PROBLEM REQUIREMENTS: The reply should contain each record below, returned exactly as given.

GIVEN DATA:

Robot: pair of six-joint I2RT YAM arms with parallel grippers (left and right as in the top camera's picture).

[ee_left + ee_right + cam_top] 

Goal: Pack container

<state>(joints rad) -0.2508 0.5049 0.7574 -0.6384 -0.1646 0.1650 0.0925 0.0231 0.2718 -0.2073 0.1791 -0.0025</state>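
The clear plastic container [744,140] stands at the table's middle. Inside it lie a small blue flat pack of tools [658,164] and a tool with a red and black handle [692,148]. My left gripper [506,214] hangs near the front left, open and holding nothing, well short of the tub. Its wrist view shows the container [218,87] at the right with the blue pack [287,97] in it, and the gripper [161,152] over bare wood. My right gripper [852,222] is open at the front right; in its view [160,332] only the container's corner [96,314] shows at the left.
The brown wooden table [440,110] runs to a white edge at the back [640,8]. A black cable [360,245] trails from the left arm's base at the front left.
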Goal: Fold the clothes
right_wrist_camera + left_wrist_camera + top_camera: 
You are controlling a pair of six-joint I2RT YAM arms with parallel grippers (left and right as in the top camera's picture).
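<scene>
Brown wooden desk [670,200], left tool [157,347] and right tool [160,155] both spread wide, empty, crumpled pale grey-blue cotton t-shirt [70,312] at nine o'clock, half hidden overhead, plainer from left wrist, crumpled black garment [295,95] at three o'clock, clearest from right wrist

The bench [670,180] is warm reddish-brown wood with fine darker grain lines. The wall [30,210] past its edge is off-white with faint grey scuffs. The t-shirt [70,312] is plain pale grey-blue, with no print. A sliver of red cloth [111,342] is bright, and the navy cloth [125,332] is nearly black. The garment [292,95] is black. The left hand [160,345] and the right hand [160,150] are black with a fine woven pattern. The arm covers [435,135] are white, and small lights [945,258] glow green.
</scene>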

EXERCISE ANSWER:
Robot: pair of six-joint I2RT YAM arms with parallel grippers (left and right as in the top camera's picture).

[ee_left + ee_right + cam_top] 

Goal: Pack container

<state>(joints rad) -0.2508 0.5049 0.7574 -0.6384 -0.1646 0.1650 0.0925 0.0231 0.2718 -0.2073 0.1791 -0.0025</state>
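The clear plastic container [744,140] stands at the table's middle. Inside it lie a small blue flat pack of tools [658,164] and a tool with a red and black handle [692,148]. My left gripper [506,214] hangs near the front left, open and holding nothing, well short of the tub. Its wrist view shows the container [218,87] at the right with the blue pack [287,97] in it, and the gripper [161,152] over bare wood. My right gripper [852,222] is open at the front right; in its view [160,332] only the container's corner [96,314] shows at the left.
The brown wooden table [440,110] runs to a white edge at the back [640,8]. A black cable [360,245] trails from the left arm's base at the front left.
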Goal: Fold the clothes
right_wrist_camera + left_wrist_camera + top_camera: 
You are controlling a pair of six-joint I2RT YAM arms with parallel grippers (left and right as in the top camera's picture).
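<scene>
Brown wooden desk [670,200], left tool [157,347] and right tool [160,155] both spread wide, empty, crumpled pale grey-blue cotton t-shirt [70,312] at nine o'clock, half hidden overhead, plainer from left wrist, crumpled black garment [295,95] at three o'clock, clearest from right wrist

The bench [670,180] is warm reddish-brown wood with fine darker grain lines. The wall [30,210] past its edge is off-white with faint grey scuffs. The t-shirt [70,312] is plain pale grey-blue, with no print. A sliver of red cloth [111,342] is bright, and the navy cloth [125,332] is nearly black. The garment [292,95] is black. The left hand [160,345] and the right hand [160,150] are black with a fine woven pattern. The arm covers [435,135] are white, and small lights [945,258] glow green.
</scene>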

Nothing remains to be added to this answer.